第58号:某野球選手の就職活動

プロ野球のリーグ統一問題が今年は大きな社会ニュースになっておりました。企業の採用担当者からみていても、「あれは経営者(オーナー)と労働組合(選手会)の問題だよね。」と外野から言いたい放題のヤジを飛ばしておりましたが、実際に裁判所の判断まで求められましたね。さて、リーグの統一問題は楽天の参入決定により一段落致しましたが、その楽天への就職が決まった某選手の最近の発言も採用担当者では話題になっております。
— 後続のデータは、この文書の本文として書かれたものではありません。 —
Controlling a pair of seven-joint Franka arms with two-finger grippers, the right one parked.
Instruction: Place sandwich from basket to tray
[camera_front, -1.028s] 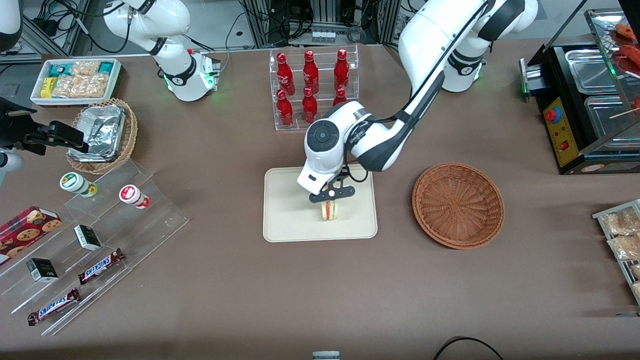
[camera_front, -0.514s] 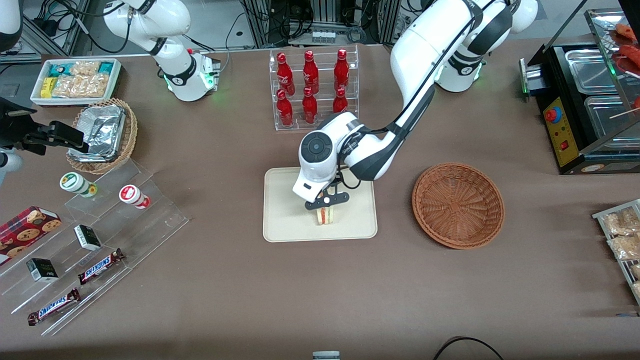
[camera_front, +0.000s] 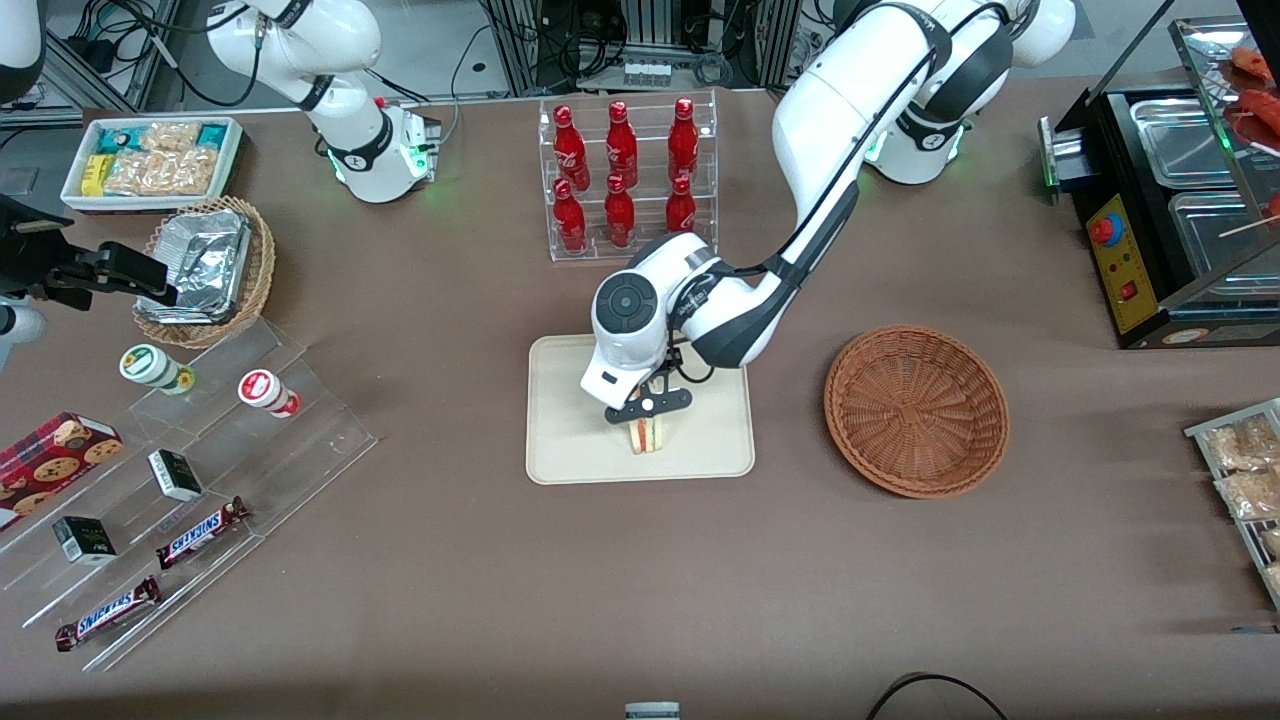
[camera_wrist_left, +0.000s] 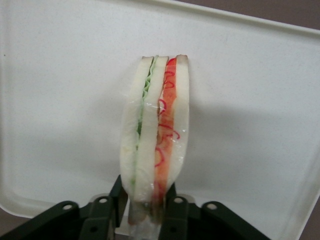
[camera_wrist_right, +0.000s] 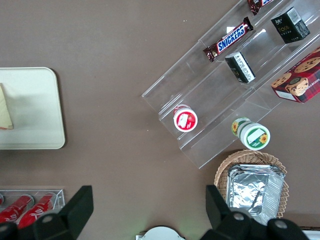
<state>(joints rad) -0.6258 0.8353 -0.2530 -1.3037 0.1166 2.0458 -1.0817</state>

某選手についてはご説明するまでもなく、プロ球団からの金銭授受問題で話題になった有名大学のエースですが、いろいろあった末、無事(?)に新球団の楽天に就職が内定致しましたね。採用担当者で話題になっているのは、彼の発言内容の変化が一般の学生の就職活動での選考プロセスでの発言と全く同じだね、ということです。ちょっと彼の最近の発言を、採用担当者との会話風に書いてみましょう。

▼面接時:

採用担当者「まず志望動機をお話下さい。」

選手君「いろいろありまして野球をあきらめるつもりでしたが、新興企業である御社で活躍して恩返ししたいと思います。是非、貴社に入社(入団)したいです。」

▼内定者面談時:

採用担当者「君は5年後、10年後にどんなキャリアを描きたいの?」

選手君「小さいころから日本で活躍し、メジャーリーグに挑戦するというのが夢でした。貴社で結果を残してメジャーリーグに挑戦できたらいいと思っています。」

採用担当者「え?うちの会社で一生、頑張ってくれるんじゃないの?」

選手君「夢にウソつくわけにはいきません。」

同席の三木谷社長「男だったら世界を目指せ。オレたちはそれよりも魅力ある球団を作る。大リーグでそこそこやるより、このチームで歴史を作ろう!」

*この会話は、半フィクションです。 (^_^;

まあ、彼もフツーの大学生だったということでしょうね。内定を取ったら強いです。ただ、できれば早く大人になって、マナー(というかタテマエというか)も覚えて欲しいと思います。イチロー選手・松井選手ほどの人格者になれなくても、大リーグで活躍したいなら日本を代表する心構えで(今なら在籍大学を代表するような心構えで)礼儀とスマートさを身につけて欲しいものです。新庄選手も言いたいことを言いますが、ジョークとタイミングをよくわかっていると思います。

大リーグ志望というキャリアプランは素晴らしいことですが、彼の会話を聞いていると、「就職活動でよく見る『ホンネ信奉』の自分に忠実な学生のようだね。」と、採用担当者の飲み会で苦笑しておりました。